Siamo davvero dentro ad un’enciclopedia, una wikipedia live; i Ride sono tutto questo, un modo di scrivere e suonare che ha fatto scuola, influenzato decine di band contemporanee e successive, ne sa qualcosa anche un capolavoro come “Wish” dei Cure, tanto per fare un esempio. Un collettivo in gran forma, confermati i giudizi, che li hanno visti tornare con lode, persa inevitabilmente la riot giovanile, ma guadagnata la maturità di musicisti, che non hanno mai smesso di esserlo, con carriere soliste e altro.
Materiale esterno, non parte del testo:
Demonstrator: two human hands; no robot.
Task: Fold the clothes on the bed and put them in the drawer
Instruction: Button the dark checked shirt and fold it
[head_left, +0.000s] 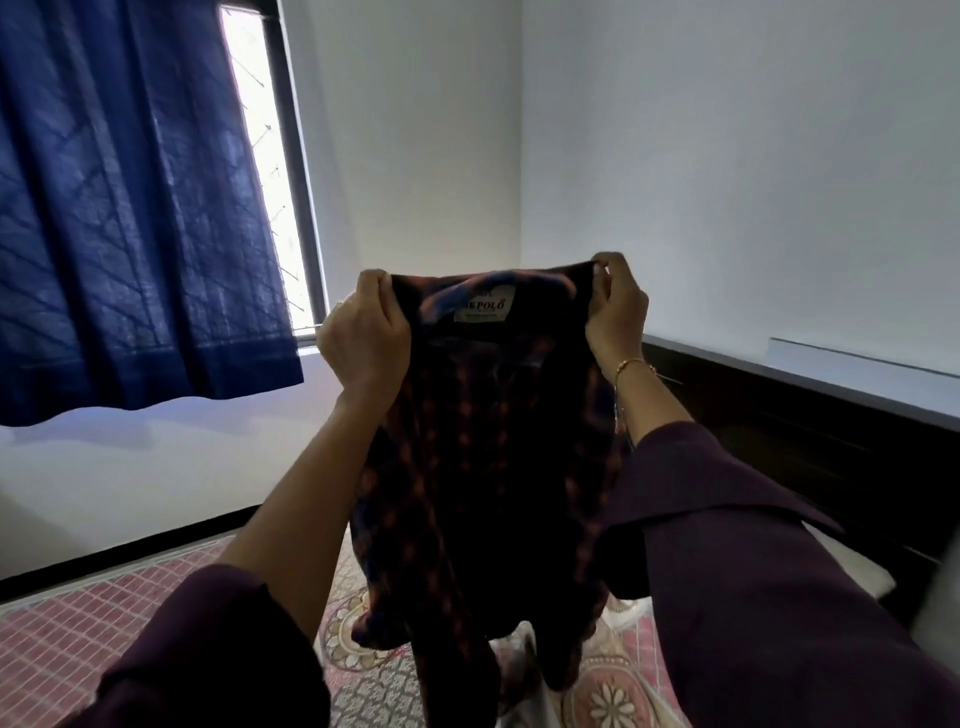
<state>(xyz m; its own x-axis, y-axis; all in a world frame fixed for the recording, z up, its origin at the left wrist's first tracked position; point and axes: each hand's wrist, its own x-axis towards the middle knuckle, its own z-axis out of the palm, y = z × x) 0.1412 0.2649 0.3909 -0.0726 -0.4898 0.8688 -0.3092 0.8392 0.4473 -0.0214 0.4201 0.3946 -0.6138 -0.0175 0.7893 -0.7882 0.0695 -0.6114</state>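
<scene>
A dark checked shirt with orange and blue lines hangs in the air in front of me, its collar and white label at the top. My left hand grips the shirt's left shoulder. My right hand pinches the right shoulder, a gold bangle on that wrist. The shirt's lower part dangles over the bed, which has a pink patterned cover. No drawer is in view.
A blue curtain covers most of a window at the left. White walls meet in a corner behind the shirt. A dark headboard with a shelf runs along the right. A light cloth lies at the bed's right edge.
</scene>
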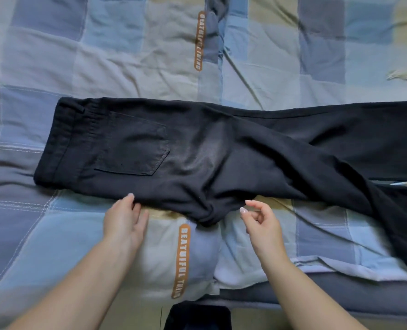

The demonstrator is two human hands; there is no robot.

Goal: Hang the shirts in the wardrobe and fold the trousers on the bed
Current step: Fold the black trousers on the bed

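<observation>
Black trousers lie lengthwise across the bed, folded leg over leg, waistband at the left and a back pocket facing up. The legs run off to the right, the top one slanting toward the bed's near edge. The crotch bunches into a point at the near side. My left hand lies with straight fingers, its fingertips touching the trousers' near edge. My right hand hovers just right of the bunched crotch, fingers loosely curled and holding nothing.
The bed is covered by a blue, grey and beige checked quilt with orange lettered strips. Its near edge runs along the bottom right. A dark garment sits below the bed edge at the bottom centre.
</observation>
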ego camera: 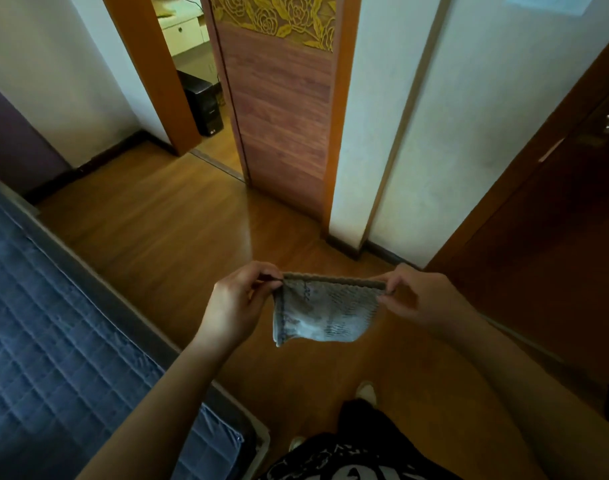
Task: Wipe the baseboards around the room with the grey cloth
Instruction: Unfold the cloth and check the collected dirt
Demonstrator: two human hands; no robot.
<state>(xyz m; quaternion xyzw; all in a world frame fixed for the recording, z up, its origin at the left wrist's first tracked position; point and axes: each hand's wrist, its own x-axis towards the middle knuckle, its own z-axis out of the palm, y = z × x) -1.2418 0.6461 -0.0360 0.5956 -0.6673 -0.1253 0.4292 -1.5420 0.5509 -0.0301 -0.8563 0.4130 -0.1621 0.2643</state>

Fa un enorme piacere vedere come tutto quel movimento sia stato recepito, studiato, osannato e memorizzato anche appunto negli anni della totale assenza di queste band; raccolsero forse troppo poco o semplicemente la fiamma si spense abbastanza velocemente come capita spesso, tra incomprensioni e rincorse ad un successo commerciale più ampio, o in un mondo sebbene diverso, ma storicamente ciclico, sempre alla ricerca di novità tanto per assecondare una sete ossessiva.
Qui ci possiamo fermare, rifermare ed imparare, senza essere mai delusi.